**Work order:** Please reproduce exactly the lines from the start of the records through the one containing "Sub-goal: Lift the", and nothing more.

+ + + +

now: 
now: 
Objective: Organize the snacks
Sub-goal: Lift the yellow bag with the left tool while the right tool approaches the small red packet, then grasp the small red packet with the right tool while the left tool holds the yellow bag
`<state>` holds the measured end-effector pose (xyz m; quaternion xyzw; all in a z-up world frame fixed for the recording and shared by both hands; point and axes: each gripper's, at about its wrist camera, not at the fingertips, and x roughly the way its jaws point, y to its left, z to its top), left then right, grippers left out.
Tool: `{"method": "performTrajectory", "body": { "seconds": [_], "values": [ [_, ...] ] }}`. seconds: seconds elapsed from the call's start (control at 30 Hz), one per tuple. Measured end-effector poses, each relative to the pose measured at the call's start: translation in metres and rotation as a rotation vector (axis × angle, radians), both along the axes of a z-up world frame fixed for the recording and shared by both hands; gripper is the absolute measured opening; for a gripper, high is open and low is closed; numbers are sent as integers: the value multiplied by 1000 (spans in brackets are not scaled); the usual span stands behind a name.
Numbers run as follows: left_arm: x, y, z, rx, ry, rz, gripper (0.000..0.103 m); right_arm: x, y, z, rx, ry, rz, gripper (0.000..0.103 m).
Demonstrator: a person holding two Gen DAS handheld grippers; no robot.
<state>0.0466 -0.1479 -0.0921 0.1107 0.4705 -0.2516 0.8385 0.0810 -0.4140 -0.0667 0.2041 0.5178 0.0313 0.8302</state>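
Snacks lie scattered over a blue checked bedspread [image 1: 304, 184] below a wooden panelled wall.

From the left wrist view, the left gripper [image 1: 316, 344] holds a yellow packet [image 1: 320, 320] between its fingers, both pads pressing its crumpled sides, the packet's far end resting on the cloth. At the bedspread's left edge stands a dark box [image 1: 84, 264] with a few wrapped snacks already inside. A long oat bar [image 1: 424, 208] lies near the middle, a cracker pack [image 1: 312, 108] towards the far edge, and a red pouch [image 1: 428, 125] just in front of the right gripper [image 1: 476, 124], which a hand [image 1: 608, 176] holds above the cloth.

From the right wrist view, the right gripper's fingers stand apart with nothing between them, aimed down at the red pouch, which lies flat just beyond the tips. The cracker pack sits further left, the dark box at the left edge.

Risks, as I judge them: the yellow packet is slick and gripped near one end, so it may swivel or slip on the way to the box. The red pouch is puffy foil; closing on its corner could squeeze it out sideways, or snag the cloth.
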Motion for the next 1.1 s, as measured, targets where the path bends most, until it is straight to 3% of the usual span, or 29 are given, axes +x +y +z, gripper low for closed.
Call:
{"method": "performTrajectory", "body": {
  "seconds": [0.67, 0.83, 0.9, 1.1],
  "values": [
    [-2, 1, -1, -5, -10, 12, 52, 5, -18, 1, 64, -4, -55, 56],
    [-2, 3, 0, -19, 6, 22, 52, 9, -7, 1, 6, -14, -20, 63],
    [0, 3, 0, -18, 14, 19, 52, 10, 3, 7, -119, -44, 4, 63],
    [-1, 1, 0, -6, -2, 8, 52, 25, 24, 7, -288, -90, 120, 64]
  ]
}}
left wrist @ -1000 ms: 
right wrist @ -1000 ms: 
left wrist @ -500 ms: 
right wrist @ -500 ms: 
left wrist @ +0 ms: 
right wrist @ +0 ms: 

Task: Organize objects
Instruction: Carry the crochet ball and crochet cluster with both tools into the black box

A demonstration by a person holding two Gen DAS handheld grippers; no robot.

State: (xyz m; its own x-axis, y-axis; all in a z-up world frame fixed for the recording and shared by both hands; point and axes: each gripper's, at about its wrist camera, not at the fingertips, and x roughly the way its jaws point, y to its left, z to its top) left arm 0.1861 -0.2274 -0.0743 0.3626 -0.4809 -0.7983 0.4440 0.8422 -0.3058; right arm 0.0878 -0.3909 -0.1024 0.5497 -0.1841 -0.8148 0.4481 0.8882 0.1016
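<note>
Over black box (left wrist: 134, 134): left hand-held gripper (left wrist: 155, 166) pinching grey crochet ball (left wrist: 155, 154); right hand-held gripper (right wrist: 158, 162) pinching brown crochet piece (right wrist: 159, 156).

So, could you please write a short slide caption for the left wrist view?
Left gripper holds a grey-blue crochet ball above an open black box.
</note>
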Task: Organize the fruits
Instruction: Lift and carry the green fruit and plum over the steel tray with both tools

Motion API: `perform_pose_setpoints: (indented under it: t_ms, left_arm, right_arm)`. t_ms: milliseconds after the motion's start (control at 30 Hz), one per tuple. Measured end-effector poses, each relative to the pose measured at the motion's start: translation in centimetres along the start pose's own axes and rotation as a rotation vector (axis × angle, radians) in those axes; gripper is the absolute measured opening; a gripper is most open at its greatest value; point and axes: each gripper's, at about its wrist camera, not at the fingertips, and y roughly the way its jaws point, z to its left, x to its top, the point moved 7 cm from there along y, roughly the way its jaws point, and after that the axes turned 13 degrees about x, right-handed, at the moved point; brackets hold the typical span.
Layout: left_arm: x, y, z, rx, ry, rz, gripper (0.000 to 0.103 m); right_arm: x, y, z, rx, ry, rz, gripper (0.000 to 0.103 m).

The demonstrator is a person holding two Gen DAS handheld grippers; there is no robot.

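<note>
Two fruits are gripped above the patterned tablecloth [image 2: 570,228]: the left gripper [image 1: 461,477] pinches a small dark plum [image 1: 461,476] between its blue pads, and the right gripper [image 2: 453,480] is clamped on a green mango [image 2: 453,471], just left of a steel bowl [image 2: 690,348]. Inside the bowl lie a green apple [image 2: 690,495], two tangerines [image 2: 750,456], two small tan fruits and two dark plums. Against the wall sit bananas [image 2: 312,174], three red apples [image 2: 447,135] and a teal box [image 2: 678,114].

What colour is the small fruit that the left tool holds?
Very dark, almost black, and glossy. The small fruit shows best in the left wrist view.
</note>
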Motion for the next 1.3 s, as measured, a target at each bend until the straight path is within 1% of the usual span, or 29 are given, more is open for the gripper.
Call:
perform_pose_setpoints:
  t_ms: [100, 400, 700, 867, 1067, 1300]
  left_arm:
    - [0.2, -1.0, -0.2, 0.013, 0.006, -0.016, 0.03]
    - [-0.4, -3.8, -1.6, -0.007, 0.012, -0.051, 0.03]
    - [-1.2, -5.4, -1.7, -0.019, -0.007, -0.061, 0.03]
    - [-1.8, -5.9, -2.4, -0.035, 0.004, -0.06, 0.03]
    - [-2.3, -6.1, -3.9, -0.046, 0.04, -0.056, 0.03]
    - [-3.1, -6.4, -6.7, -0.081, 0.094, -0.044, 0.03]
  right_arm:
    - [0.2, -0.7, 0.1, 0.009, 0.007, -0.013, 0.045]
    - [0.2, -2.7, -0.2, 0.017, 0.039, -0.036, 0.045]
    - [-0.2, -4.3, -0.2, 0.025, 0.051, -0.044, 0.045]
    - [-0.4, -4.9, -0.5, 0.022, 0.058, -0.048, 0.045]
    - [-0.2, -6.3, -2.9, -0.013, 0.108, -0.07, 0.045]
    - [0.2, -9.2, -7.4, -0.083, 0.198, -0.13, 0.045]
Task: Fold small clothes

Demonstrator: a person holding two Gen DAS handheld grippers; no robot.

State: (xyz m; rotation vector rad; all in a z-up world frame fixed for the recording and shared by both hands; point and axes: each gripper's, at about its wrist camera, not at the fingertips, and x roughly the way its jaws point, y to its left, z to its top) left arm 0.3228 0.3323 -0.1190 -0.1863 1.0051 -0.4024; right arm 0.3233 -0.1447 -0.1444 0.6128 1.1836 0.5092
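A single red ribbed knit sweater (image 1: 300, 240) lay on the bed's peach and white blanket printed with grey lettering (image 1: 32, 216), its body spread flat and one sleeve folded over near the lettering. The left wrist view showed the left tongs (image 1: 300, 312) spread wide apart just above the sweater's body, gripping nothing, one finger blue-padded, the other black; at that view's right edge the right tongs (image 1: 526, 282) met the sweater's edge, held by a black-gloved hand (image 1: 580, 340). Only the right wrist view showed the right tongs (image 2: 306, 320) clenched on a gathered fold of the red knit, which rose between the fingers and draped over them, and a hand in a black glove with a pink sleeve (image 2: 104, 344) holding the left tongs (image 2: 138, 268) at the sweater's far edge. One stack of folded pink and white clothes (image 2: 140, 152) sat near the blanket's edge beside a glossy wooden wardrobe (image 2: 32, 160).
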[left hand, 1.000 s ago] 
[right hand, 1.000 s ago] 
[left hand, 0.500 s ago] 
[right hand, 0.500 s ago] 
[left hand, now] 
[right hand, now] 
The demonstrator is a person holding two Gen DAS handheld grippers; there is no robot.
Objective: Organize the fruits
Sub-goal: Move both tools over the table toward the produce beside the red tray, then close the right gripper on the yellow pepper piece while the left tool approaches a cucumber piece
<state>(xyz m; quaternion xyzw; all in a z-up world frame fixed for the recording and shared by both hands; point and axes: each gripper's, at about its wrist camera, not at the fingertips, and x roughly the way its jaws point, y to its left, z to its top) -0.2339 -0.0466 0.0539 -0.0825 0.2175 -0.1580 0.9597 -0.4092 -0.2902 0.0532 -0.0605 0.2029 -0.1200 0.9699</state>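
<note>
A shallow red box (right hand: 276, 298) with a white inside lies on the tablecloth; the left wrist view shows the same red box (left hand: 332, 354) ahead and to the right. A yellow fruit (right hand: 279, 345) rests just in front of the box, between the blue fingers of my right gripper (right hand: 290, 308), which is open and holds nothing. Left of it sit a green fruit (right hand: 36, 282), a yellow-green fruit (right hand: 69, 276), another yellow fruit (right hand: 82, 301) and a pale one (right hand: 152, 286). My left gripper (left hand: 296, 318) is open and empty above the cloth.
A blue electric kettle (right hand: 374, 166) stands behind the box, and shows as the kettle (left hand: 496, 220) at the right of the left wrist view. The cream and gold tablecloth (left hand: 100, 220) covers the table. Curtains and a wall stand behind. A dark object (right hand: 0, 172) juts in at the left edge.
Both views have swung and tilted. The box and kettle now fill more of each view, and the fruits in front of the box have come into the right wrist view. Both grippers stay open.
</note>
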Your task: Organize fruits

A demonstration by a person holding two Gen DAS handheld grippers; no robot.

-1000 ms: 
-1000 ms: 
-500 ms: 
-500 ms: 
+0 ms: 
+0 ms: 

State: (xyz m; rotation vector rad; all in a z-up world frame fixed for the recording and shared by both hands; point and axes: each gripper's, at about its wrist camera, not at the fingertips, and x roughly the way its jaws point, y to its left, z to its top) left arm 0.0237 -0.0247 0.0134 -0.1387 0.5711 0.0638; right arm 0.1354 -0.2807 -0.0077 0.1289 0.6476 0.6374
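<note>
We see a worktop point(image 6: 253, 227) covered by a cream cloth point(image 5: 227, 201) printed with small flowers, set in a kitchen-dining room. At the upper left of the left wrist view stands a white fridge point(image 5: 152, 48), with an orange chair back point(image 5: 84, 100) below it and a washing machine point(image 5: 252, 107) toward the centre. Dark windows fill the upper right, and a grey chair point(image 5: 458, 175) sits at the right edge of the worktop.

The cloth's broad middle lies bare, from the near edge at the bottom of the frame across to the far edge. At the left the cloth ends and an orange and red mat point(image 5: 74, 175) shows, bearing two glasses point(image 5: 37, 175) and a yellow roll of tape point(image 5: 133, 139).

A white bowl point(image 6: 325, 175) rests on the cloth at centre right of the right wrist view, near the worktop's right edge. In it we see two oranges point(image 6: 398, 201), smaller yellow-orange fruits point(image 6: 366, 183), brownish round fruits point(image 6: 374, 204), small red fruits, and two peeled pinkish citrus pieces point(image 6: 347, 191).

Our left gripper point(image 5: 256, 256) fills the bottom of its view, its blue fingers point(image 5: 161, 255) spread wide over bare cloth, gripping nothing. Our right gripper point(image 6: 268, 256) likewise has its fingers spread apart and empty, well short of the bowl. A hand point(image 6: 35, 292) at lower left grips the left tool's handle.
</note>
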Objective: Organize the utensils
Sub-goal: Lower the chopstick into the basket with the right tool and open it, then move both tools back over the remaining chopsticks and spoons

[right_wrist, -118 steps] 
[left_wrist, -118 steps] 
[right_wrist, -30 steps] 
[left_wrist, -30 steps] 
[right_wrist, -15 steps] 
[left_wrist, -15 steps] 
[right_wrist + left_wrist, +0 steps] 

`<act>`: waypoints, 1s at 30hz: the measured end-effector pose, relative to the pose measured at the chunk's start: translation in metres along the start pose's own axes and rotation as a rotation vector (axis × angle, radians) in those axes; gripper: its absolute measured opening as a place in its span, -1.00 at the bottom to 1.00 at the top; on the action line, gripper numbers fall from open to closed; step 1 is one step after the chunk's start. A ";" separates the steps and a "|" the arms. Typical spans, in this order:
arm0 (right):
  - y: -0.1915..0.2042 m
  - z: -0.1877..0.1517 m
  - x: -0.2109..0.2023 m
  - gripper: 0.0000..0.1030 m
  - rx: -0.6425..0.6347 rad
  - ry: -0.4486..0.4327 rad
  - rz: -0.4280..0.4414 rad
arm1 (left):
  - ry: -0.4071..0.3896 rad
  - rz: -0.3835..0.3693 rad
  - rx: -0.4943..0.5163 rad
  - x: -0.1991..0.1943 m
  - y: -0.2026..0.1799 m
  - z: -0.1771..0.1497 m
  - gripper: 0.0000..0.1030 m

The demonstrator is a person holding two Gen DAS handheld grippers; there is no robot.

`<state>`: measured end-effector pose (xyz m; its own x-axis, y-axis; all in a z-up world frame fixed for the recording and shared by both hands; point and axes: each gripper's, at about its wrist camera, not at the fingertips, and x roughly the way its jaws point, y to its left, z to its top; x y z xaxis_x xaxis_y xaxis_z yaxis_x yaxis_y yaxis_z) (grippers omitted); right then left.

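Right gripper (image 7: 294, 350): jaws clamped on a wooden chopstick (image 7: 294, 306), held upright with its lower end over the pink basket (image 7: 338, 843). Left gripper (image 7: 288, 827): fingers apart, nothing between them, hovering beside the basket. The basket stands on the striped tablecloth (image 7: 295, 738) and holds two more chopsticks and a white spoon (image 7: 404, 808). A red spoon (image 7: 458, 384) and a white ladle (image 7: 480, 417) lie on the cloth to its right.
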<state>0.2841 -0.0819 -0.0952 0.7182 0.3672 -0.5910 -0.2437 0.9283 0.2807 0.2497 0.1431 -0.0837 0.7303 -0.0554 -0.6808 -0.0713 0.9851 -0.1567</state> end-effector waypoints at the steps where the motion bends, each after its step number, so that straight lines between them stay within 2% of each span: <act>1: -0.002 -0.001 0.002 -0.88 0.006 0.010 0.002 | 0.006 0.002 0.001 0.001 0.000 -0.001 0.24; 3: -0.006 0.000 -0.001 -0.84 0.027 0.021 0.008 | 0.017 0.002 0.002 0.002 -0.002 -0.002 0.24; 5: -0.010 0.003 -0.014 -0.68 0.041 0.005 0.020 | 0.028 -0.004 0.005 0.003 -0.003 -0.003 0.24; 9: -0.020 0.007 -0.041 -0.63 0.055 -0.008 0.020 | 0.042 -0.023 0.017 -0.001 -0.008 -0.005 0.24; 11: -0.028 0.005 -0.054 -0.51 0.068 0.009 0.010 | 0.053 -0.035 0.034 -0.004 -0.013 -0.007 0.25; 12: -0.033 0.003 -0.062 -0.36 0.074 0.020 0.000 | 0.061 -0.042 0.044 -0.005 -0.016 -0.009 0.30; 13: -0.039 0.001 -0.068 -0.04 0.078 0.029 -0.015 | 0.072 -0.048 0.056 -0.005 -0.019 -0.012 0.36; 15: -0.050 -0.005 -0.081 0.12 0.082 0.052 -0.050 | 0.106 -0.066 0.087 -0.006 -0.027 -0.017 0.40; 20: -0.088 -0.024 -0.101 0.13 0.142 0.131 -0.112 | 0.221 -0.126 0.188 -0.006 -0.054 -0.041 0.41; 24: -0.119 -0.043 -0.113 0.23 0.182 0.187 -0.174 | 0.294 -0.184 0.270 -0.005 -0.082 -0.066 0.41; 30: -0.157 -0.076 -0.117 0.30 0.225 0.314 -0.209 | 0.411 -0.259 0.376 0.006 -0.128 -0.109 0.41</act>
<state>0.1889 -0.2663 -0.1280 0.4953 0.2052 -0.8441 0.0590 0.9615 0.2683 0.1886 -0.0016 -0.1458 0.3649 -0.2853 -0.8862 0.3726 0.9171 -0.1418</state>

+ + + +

**Solution for this task:**
now: 
now: 
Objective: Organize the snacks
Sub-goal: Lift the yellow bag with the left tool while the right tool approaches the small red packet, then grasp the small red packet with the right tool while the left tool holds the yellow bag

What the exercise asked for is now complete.